ワンコは明るい金髪に人懐こそうな小ぶりの鼻が特徴的な、幼い印象を与える十七歳の少年だった。無邪気な様子で、鳶色の瞳をまっすぐ私に向けていた。うっすら紅潮した頬を緩めていて、どうやら機嫌がよいようだ。
外見だけでは、とても他人に暴力をふるって重体――調書にある彼の言葉を借りれば、半殺し――にするような凶悪犯には見えなかった。彼は犯行時、現場に居合わせた数名の男女にも暴力をふるい、軽傷を負わせていた。

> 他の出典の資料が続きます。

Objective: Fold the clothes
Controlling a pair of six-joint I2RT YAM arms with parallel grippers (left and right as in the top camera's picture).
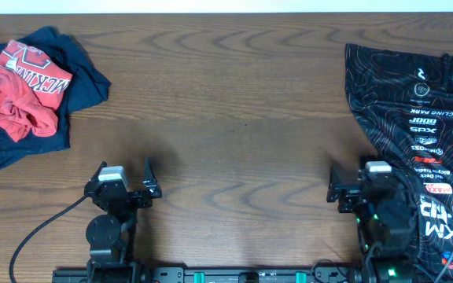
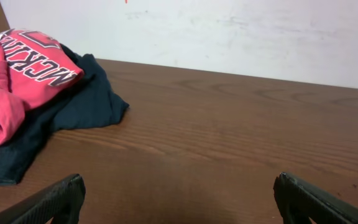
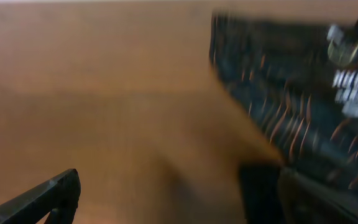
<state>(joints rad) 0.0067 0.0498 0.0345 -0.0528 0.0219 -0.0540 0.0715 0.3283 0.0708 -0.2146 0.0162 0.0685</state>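
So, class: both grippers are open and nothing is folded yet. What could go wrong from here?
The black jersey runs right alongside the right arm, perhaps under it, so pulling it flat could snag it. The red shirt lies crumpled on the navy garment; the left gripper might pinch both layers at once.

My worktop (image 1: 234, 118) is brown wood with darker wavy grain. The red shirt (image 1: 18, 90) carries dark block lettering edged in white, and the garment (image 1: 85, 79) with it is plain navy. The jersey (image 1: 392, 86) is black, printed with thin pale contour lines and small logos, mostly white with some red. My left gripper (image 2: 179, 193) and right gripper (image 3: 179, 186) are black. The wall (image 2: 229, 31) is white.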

私は面談を始めてすぐ、彼の瞳には窓からの明かりも、部屋の照明さえも映り込んでいないことに気づいた。目が合うたびに、まるで空洞を覗き込んでいるような気分になり、そこはかとない不安が胸をかき立てた。
「君は、どうしてこの部屋に呼ばれたか言えるかな」
ワンコは瞬きもせず、質問に答えた。表情に変化は見られなかった。
「分かりません」
前の日の夕食時、彼は入所している他の少年を殴り、相手の鼻の骨を折った。ケンカの原因は、相手に嘲笑されたと勘違いし、「イライラした」からだ。
彼はもう、忘れてしまったのだろうか。もしかすると、暴力行為をしたから事情を聴取される、という原因と結果のつながりが分からないのかもしれなかった。
「施設に入所させられた理由は知っているよね」
「悪いことをした……から?」
こう聞かれたらこう答えなさいと、誰かに言われたのだろうか。ワンコは小首を傾げつつ、やっと適当な言葉を探り当てたかのように返答した。
「君には治療と教育、それに社会に戻るための訓練が必要だからだよ」
「先生、ぼくはワンコだから、動物の医者じゃないと」
私がその台詞を理解するのに、多少のやりとりと時間を要した。